• **TASK DESCRIPTION**
Set down all of the entries below word for word, with the pictures left out.

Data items
━━━━

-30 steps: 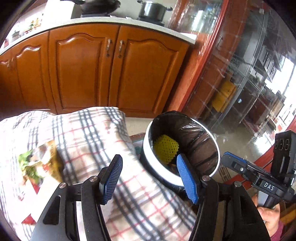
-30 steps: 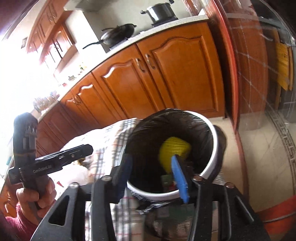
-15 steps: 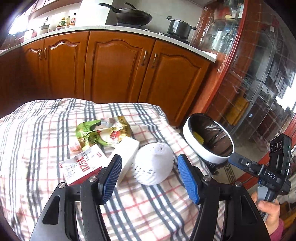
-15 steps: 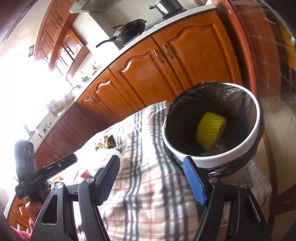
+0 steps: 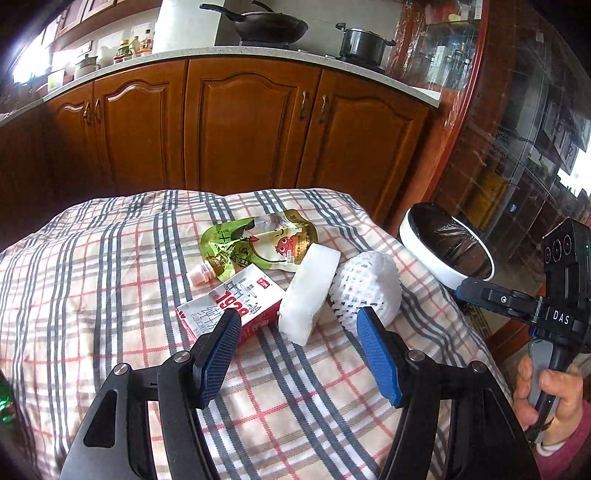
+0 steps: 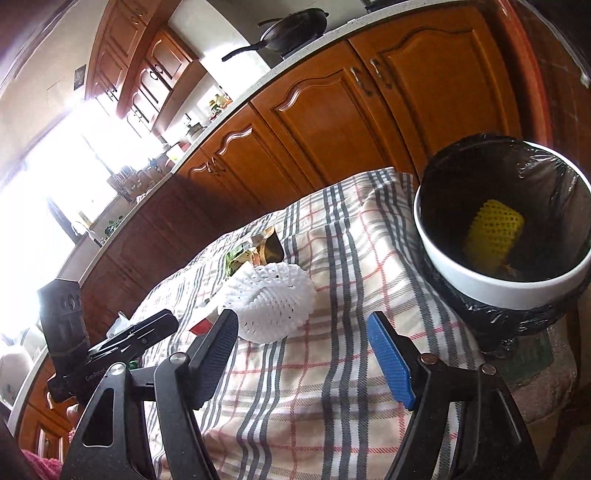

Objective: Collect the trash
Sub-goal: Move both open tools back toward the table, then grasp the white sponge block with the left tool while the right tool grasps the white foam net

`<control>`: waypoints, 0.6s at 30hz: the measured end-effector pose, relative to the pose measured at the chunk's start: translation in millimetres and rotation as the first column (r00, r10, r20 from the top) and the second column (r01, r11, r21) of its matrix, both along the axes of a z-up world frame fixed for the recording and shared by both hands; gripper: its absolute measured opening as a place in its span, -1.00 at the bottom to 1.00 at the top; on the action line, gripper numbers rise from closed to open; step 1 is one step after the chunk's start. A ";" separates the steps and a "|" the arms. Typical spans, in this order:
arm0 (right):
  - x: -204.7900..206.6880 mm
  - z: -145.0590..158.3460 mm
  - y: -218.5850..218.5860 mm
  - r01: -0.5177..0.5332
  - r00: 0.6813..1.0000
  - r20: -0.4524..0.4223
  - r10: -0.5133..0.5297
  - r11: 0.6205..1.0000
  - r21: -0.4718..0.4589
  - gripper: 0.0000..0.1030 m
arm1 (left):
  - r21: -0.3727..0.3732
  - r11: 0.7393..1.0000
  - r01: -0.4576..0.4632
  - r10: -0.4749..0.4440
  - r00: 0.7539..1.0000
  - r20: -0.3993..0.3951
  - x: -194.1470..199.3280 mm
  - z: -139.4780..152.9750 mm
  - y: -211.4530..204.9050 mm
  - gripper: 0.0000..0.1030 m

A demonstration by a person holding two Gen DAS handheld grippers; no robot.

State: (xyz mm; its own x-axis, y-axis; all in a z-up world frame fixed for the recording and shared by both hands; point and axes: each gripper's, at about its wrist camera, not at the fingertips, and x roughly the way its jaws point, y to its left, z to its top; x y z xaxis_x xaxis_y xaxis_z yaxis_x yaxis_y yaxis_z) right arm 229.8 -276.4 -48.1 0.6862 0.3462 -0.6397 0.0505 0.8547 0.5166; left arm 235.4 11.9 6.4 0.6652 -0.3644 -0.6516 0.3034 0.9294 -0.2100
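Note:
On the plaid tablecloth (image 5: 110, 280) lie a green drink pouch (image 5: 258, 243), a red and white milk carton (image 5: 232, 306), a white foam block (image 5: 310, 291) and a white foam net (image 5: 365, 288). My left gripper (image 5: 299, 354) hovers open just short of the carton and the block, nothing between its fingers. My right gripper (image 6: 303, 354) is open over the cloth, the white foam net (image 6: 273, 302) just beyond its left finger. The white bin (image 6: 480, 288) with a black liner holds a yellow foam net (image 6: 495, 236).
Wooden kitchen cabinets (image 5: 243, 122) stand behind the table, with a wok (image 5: 269, 26) and a pot (image 5: 362, 44) on the counter. The bin (image 5: 443, 266) sits off the table's right edge. A hand (image 5: 554, 391) holds the right gripper's handle at the far right.
Both grippers swung away from the bin toward the table. The left view now faces the trash pile instead of the bin. The right gripper's jaws widened and it backed off from the bin's mouth.

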 end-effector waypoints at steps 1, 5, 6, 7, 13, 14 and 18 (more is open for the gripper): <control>1.9 -1.4 1.9 -0.002 1.000 -0.004 0.002 1.000 0.000 0.45 | 0.008 1.000 0.008 -0.008 1.000 -0.005 2.9 -0.7 -0.8 0.26; 11.3 -7.9 5.9 0.016 1.000 -0.018 -0.016 1.000 -0.002 0.44 | 0.046 0.999 0.018 -0.017 1.000 -0.025 23.2 -6.7 -9.6 0.26; 14.8 -10.6 6.5 0.018 1.000 -0.024 -0.018 1.000 -0.003 0.44 | 0.056 0.998 0.019 -0.017 0.999 -0.027 26.4 -8.4 -11.4 0.26; 18.6 -14.0 7.0 0.018 0.999 -0.034 -0.018 1.000 0.001 0.41 | 0.064 0.998 0.023 -0.021 0.999 -0.030 30.4 -10.2 -13.4 0.26; 38.1 -33.1 11.6 0.007 0.996 -0.091 -0.005 1.000 0.025 0.19 | 0.110 0.991 0.069 -0.065 0.997 -0.040 50.5 -17.0 -27.0 0.26; 41.5 -35.3 13.0 0.002 0.995 -0.098 0.001 1.000 0.027 0.17 | 0.112 0.991 0.077 -0.072 0.996 -0.046 53.5 -18.4 -29.0 0.26; 51.2 -41.4 19.3 -0.021 0.993 -0.119 0.026 0.999 0.042 -0.17 | 0.123 0.988 0.095 -0.089 0.994 -0.058 60.9 -22.9 -38.0 0.17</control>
State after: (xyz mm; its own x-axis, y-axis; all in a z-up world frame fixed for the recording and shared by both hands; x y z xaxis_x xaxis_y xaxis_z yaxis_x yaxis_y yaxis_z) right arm 281.0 -257.1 -89.5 0.5967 0.3888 -0.7020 0.0939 0.8349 0.5423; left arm 296.3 -26.1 -16.5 0.5968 -0.3358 -0.7287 0.3806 0.9180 -0.1113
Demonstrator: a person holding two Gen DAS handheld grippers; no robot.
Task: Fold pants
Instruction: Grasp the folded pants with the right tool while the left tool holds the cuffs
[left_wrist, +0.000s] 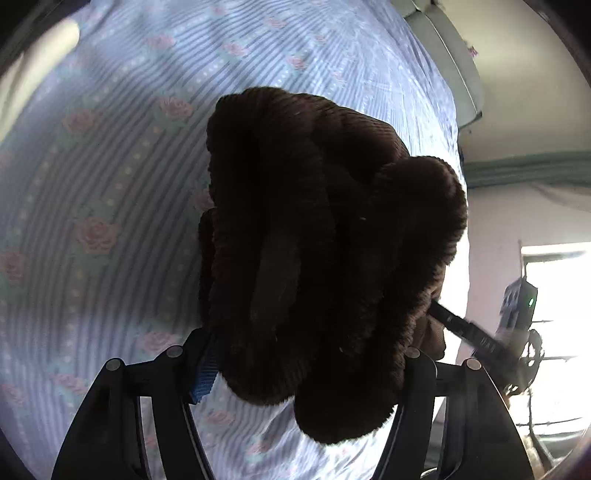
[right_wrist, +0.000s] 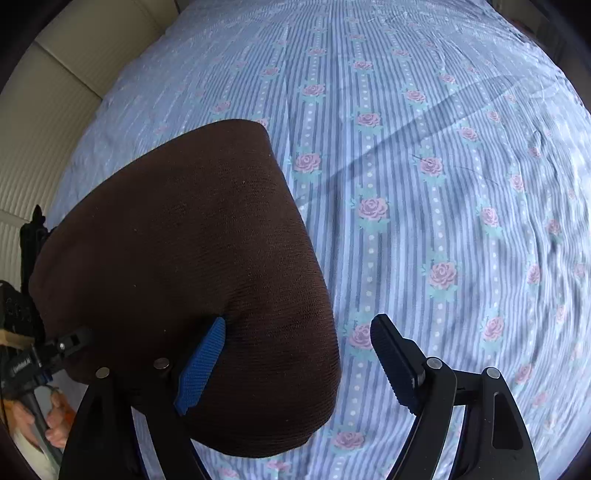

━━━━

• **ANSWER BOX**
-30 steps: 
-30 steps: 
-15 steps: 
-15 steps: 
+0 steps: 
+0 steps: 

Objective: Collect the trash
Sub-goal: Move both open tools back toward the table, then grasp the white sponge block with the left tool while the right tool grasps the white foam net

`<control>`: waypoints, 0.6s at 30hz: the measured end-effector pose, relative to the pose measured at the chunk's start: translation in millimetres and rotation as the first column (r00, r10, r20 from the top) and the second column (r01, r11, r21) of its matrix, both along the axes of a z-up world frame fixed for the recording and shared by both hands; gripper: its absolute measured opening as a place in its span, -1.00 at the bottom to 1.00 at the top; on the action line, gripper numbers rise from closed to open; step 1 is one step after the chunk's start. A ";" separates the steps and a "|" the arms. Typical spans, in this order:
arm0 (right):
  - x: -204.7900..206.6880 mm
  - z: -145.0590..158.3460 mm
  - y: -218.5850..218.5860 mm
  - r01: -0.5177..0.5332
  - r00: 0.6813..1.0000
  - r20: -0.4524..0.4223
  - r10: -0.5133..0.5297
  - r11: 0.6205..1.0000
  - r21: -0.4718..0.4589
  - gripper: 0.0000..0.1030 m
arm1 (left):
  - r21: -0.3727..0.3732
  - r11: 0.7393..1.0000
  - r01: -0.4576..0.4632
  - r10: -0.4749..0.4440
  - r00: 0.7539..1.0000
  - r20: -0.3993..0.3951
  - x: -194.1470..199.3280 mm
  - z: -139.4780..152.9750 mm
  - y: -211.4530..204.9050 mm
  - gripper: 0.0000..0.1030 m

A demonstration by a person holding two Gen DAS handheld grippers; no robot.

State: (xyz mm; its own x-axis, y-axis; all in a z-up world frame fixed for the recording and shared by both hands; point and axes: each gripper's, at about its wrist camera, not at the fingertips, and x roughly the way its jaws point, y to its left, z to its top; x y z xaxis_x xaxis_y xaxis_z yaxis_x yaxis_y yaxis_z) right arm 229.8 -276.4 -48.1 0.6862 0.3462 -0.6397 0.0505 0.8547 0.5166; left arm 235.4 11.9 6.4 0.6652 -0.3644 -0.6516 0.3034 0.9294 -0.2100
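Note:
On the plaid tablecloth (image 5: 110, 280) lie a green drink pouch (image 5: 258, 243), a red and white milk carton (image 5: 232, 306), a white foam block (image 5: 310, 291) and a white foam net (image 5: 365, 288). My left gripper (image 5: 299, 354) hovers open just short of the carton and the block, nothing between its fingers. My right gripper (image 6: 303, 354) is open over the cloth, the white foam net (image 6: 273, 302) just beyond its left finger. The white bin (image 6: 480, 288) with a black liner holds a yellow foam net (image 6: 495, 236).
Wooden kitchen cabinets (image 5: 243, 122) stand behind the table, with a wok (image 5: 269, 26) and a pot (image 5: 362, 44) on the counter. The bin (image 5: 443, 266) sits off the table's right edge. A hand (image 5: 554, 391) holds the right gripper's handle at the far right.
Both grippers swung away from the bin toward the table. The left view now faces the trash pile instead of the bin. The right gripper's jaws widened and it backed off from the bin's mouth.
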
 end-effector waypoints at steps 1, 5, 6, 7, 13, 14 and 18 (more is open for the gripper): <control>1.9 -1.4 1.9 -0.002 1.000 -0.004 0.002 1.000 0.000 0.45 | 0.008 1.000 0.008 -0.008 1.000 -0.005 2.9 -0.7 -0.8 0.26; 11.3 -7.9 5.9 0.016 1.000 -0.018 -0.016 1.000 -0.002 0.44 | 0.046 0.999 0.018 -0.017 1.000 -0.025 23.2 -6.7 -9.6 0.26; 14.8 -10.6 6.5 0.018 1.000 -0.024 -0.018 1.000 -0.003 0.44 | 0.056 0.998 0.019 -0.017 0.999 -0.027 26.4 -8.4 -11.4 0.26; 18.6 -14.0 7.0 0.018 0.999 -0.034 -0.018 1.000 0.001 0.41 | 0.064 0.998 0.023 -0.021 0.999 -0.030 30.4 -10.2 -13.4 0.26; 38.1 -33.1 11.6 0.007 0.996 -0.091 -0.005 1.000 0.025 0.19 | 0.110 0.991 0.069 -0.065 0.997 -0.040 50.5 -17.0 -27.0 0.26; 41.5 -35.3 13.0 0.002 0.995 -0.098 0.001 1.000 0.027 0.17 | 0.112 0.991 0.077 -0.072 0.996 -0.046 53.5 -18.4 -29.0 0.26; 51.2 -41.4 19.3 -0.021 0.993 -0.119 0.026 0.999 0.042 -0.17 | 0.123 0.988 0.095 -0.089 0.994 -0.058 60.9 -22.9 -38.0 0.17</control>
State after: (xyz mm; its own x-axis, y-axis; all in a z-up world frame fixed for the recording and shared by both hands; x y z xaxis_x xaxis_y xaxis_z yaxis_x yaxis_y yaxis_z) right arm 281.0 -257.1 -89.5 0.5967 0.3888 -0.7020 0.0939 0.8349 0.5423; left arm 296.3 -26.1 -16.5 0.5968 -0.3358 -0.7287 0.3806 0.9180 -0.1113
Demonstrator: a person holding two Gen DAS handheld grippers; no robot.
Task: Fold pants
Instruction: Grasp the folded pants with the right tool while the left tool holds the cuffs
[left_wrist, +0.000s] 
[right_wrist, +0.000s] 

The exercise requires no further answer.